Task to complete :: Set down, unchanged, the line with "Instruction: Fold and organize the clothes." and everything after it through the last line of the data.

#####

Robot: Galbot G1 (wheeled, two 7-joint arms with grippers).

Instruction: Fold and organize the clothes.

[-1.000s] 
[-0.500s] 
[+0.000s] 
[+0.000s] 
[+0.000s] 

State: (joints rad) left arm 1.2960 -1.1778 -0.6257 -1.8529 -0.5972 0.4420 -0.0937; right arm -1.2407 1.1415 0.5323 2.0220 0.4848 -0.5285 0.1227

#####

Result of this task ::
Instruction: Fold and organize the clothes.

[-1.000s] 
[-0.500s] 
[+0.000s] 
[+0.000s] 
[+0.000s] 

State: (joints rad) left arm 1.2960 -1.1778 -0.6257 -1.8529 -0.5972 0.4420 -0.0937; right arm -1.2407 1.1415 0.5323 2.0220 0.4848 -0.5285 0.1227

No other output belongs to this answer.